The number of registered users was 92, and 75 of them submitted 851 library proposals, of which 61% were approved. Of these, 192 libraries have been synthesized and 77 library syntheses are ongoing. The number of compounds added to JECC to date is 145,000. This number is expected to rise to 200,000, at which point the portal is likely to be closed.

Public compounds (“PCC”) are slightly larger, but with a slightly lower ALogP value than compounds contributed by the European Federation of Pharmaceutical Industries and Associations (EFPIA). PCC compounds are less “flat” or “planar” in nature. The PCC set explores chemical space complementary to that of EFPIA sets. PCC and EFPIA compounds are equally likely to be chosen from the hit lists. The biological activity profile of the PCC set is highly distinctive from the EFPIA sets.

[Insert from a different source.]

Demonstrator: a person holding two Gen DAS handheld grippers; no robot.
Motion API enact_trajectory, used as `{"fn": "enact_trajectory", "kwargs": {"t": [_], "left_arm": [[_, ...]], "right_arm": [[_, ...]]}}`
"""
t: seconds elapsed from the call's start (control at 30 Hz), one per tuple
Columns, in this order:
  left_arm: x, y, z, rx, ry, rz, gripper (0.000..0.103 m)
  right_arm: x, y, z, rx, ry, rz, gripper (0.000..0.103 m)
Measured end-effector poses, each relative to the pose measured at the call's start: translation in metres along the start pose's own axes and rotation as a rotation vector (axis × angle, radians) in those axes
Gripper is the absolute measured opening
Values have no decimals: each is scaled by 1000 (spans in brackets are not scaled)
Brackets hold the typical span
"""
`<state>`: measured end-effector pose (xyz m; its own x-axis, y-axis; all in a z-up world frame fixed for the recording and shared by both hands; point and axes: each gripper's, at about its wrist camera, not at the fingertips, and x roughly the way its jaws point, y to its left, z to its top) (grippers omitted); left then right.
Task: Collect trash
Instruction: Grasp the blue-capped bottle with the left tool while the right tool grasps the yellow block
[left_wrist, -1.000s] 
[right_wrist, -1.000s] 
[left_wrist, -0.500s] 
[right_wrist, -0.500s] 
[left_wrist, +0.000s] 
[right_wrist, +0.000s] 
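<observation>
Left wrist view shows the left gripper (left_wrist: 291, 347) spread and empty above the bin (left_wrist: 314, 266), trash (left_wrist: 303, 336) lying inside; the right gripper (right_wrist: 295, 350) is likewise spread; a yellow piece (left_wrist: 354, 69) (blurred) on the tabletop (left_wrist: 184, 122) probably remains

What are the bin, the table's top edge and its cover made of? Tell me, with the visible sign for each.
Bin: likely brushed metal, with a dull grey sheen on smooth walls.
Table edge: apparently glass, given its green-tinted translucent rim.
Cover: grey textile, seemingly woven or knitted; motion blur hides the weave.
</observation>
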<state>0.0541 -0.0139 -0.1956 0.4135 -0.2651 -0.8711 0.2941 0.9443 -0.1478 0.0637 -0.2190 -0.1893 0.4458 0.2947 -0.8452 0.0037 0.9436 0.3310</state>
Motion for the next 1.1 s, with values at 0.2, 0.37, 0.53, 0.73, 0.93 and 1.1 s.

Lessons were learned from the project. Automation of submission had a big payback: it enabled efficient and transparent assessment of proposed libraries by the selection committee. Usability was reasonably good given the resource allocated, but more should have been invested in management and error handling functions. Crowdsourcing of libraries was relatively unsuccessful.

From library design to compound delivery

ComInnex is a CRO with 25 years’ experience of providing drug discovery services. Csaba Peltz presented a use case of compound library services. In the library design strategy, traditional chemistry steps ensure a wide diversity of chemotypes among key intermediates and final libraries, after which a unique technology-enabled step, with proprietary synthetic know-how, enhances IP security and novelty, and increases synthetic scope and success rate. Data from the ComInnex ELN and LIMS are used with ChemAxon software, and RDKit with Python, in a KNIME workflow starting from collecting building blocks and reagents, and ending with library and reaction generation for the selected products. JChem and Standardizer are used in reaction tree handling (written in-house) and structure search.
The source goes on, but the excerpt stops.